According to the ROC AUC metric, the best quality was obtained by Logistic Regression with the class weighting method to combat class imbalance. The model showed a result of 0.78, which was reflected in the simplicity of the model itself and its good approximation. This model also produced the highest results in terms of the AUC-PR metric (0.68), demonstrating that, even in an unbalanced sample, the target feature could be successfully predicted. Additionally, the Logistic Regression performed exceptionally well on the test sample, as evidenced by a ROC AUC of 0.84, which supported the lack of model overtraining. However, this result indicates the impact of the data shortage issue, which was seen in a marked excess of quality metrics on the test sample relative to the validation sample.
The use of embedded methods for assessing the importance of features for a Logistic Regression and CatBoost Classifier made it possible to assess the degree of influence of PTL parameters on power outage facts. As anticipated, the feature “Length of overhead power line sections” contributes the most to the prediction of both models (the importance in the CatBoost Classifier prediction reaches up to 48%). The PTL length in populated areas shows the presence of an inverse relationship with the target variable; that is, the greater the PTL length in this area is, the less probable the failure is. At the same time, the PTL length through the forest has a rather weak correlation with the failure fact. In terms of the support types, it was revealed that an increased proportion of reinforced concrete supports in comparison to metal supports results in a higher risk of power line failures.
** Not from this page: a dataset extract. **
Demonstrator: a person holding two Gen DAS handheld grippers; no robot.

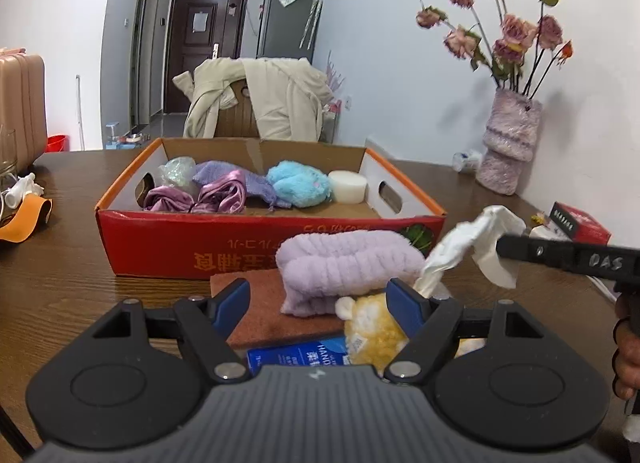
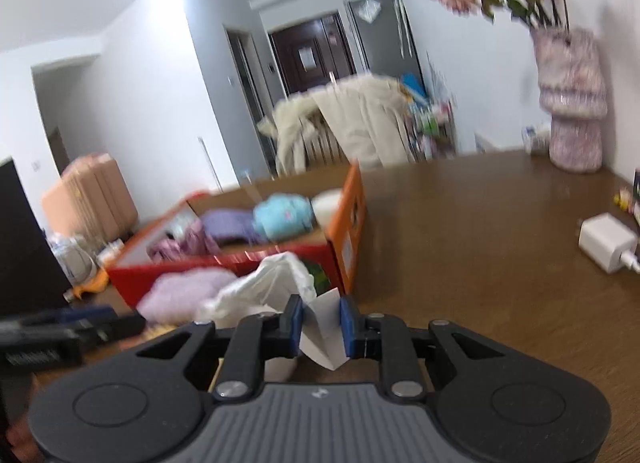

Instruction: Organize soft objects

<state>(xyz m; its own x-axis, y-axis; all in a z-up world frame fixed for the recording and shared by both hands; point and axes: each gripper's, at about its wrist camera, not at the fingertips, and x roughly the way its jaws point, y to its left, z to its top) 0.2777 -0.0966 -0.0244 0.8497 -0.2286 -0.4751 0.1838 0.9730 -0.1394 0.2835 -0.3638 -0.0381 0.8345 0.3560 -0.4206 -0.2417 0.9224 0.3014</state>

So, the importance of this feature in the CatBoost Classifier is 15.5%, while the weight coefficient of the logistic model is 0.2. The transit fact of the PTL has a significant impact on the probability of outages—the importance of this feature in the CatBoost Classifier is 10%. The transit fact has a direct relationship with the target variable (the LR weight coefficient is 0.49), while the non-transit fact has a reverse influence (the weight coefficient is −0.59). The service life and conditions of power lines have a negligible impact on the target variable. This feature analysis can serve as a valuable starting point for guiding future power network reconstruction and maintenance efforts.
The results of this study showed the possibility of predicting power outages on 110 kV power lines based on data on the technical parameters of the lines themselves, as can be seen from the derived quality metrics of ML models. Nevertheless, due to the limited data set (395 objects), it was not possible to achieve a consistent result. Specifically, the notable discrepancy between the test and validation set metrics suggests a high degree of model overfitting. Therefore, future research directions should focus on mitigating this limitation by expanding the data set to include power lines from other regions and/or incorporating data from additional time periods. This expansion is crucial for building more robust and generalizable models and moving toward a practical, deployable solution for outage prediction.

Author Contributions

Conceptualization, V.B.; methodology, V.B.; Software, V.B. and A.D.; validation, V.B., D.B., A.D. and R.K.; formal analysis, V.B. and D.B.; investigation, V.B. and D.B.; resources, V.B., D.B. and R.K.; data curation, V.B., D.B., A.D. and R.K.; writing—original draft preparation, V.B., D.B. and R.K.; writing—review and editing, V.B., D.B., A.D. and R.K.; visualization, V.B., D.B. and A.D. All authors have read and agreed to the published version of the manuscript.

Funding

This research received no external funding.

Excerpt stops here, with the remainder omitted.